• [What you need to do]: Look through the material below. Copy every line with the string "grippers" in it.

• [Data segment]:
▬▬▬▬▬▬▬▬▬▬

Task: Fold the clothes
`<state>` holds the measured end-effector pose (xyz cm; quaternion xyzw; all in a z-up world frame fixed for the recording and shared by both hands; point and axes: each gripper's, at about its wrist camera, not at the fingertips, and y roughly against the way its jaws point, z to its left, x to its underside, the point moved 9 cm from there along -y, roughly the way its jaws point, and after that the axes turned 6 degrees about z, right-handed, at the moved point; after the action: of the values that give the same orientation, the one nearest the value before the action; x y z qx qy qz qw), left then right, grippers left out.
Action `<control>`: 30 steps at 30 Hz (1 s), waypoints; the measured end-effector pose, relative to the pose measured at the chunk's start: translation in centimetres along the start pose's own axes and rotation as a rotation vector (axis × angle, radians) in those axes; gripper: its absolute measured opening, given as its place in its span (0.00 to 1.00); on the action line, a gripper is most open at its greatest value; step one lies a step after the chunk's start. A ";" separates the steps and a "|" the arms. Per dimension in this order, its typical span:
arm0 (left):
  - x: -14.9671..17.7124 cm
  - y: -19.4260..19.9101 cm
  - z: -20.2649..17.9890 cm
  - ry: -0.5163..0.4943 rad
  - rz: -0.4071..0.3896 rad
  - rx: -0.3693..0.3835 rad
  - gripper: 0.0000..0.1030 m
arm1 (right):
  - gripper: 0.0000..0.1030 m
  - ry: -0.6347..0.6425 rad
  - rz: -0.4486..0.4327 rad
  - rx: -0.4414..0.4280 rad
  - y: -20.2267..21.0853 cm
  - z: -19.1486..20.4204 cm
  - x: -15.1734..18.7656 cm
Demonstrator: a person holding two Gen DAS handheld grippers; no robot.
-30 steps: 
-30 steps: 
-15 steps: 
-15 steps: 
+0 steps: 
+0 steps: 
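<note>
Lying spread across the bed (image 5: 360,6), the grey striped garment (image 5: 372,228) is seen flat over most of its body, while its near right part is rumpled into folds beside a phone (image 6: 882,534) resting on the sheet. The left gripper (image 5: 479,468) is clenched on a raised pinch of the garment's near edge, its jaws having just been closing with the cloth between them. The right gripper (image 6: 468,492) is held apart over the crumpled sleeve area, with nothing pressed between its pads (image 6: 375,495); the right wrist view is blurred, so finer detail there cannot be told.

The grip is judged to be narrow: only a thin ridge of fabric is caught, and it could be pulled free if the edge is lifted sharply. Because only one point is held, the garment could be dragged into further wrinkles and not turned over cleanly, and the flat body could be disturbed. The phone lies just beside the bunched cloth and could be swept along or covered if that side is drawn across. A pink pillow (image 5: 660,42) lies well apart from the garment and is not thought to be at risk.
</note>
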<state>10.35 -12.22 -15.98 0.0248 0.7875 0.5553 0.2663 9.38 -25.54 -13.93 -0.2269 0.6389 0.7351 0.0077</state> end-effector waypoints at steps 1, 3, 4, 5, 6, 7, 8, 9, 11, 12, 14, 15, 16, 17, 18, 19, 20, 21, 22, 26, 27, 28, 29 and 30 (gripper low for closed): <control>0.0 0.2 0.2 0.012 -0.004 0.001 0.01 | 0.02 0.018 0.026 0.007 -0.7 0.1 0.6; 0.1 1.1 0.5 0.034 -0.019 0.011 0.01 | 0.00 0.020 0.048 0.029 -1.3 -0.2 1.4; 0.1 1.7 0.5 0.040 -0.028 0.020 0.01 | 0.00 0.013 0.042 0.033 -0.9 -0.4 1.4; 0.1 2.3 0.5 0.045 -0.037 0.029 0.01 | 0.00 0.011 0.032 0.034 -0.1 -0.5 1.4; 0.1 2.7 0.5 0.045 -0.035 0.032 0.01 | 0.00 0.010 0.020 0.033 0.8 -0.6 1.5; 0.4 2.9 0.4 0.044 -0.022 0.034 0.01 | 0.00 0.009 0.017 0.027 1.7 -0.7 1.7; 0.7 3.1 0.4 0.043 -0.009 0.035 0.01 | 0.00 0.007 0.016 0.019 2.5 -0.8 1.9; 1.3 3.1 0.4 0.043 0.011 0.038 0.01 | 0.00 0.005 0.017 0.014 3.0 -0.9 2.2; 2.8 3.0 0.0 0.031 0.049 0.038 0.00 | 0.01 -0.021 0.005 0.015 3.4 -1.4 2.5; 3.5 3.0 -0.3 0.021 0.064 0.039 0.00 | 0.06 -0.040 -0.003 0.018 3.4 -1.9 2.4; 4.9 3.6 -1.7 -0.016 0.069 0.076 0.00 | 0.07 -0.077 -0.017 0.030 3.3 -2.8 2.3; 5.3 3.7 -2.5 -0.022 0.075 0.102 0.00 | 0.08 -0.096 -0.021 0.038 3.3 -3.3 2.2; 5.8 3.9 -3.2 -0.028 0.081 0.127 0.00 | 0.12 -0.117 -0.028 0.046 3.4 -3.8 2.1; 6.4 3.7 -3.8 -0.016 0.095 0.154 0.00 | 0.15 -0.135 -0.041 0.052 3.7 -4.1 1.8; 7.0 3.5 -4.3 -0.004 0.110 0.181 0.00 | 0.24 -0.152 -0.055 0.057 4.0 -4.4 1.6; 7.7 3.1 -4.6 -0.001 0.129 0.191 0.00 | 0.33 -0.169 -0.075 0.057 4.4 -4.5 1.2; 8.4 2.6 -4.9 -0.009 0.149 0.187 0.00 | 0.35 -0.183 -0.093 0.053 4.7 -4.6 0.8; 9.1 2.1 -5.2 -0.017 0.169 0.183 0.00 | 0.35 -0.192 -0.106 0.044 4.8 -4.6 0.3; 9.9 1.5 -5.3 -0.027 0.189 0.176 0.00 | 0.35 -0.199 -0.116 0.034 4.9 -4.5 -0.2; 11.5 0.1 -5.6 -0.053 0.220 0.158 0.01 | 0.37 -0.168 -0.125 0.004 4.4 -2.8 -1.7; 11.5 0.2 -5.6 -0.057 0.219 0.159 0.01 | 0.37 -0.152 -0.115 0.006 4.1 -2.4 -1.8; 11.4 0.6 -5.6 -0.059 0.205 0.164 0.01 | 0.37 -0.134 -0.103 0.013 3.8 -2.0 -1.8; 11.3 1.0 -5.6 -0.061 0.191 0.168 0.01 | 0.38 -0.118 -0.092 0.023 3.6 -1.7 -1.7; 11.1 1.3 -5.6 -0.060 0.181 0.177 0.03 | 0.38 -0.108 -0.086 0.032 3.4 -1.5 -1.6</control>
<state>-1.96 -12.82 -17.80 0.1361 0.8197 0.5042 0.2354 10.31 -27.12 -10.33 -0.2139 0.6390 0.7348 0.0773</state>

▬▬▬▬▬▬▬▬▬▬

• [Output for this exercise]:
`<state>` holds the measured end-effector pose (xyz cm; quaternion xyzw; all in a z-up world frame fixed for the recording and shared by both hands; point and axes: each gripper's, at about its wrist camera, not at the fingertips, and y roughly against the way its jaws point, z to its left, x to its underside, the point moved 9 cm from there along -y, roughly the way its jaws point, and after that the axes turned 6 degrees about z, right-handed, at the moved point; after the action: of the values that give the same orientation, the one nearest the value before the action; x y z qx qy qz qw), left then right, grippers left out.
Demonstrator: a person holding two Gen DAS handheld grippers; no robot.

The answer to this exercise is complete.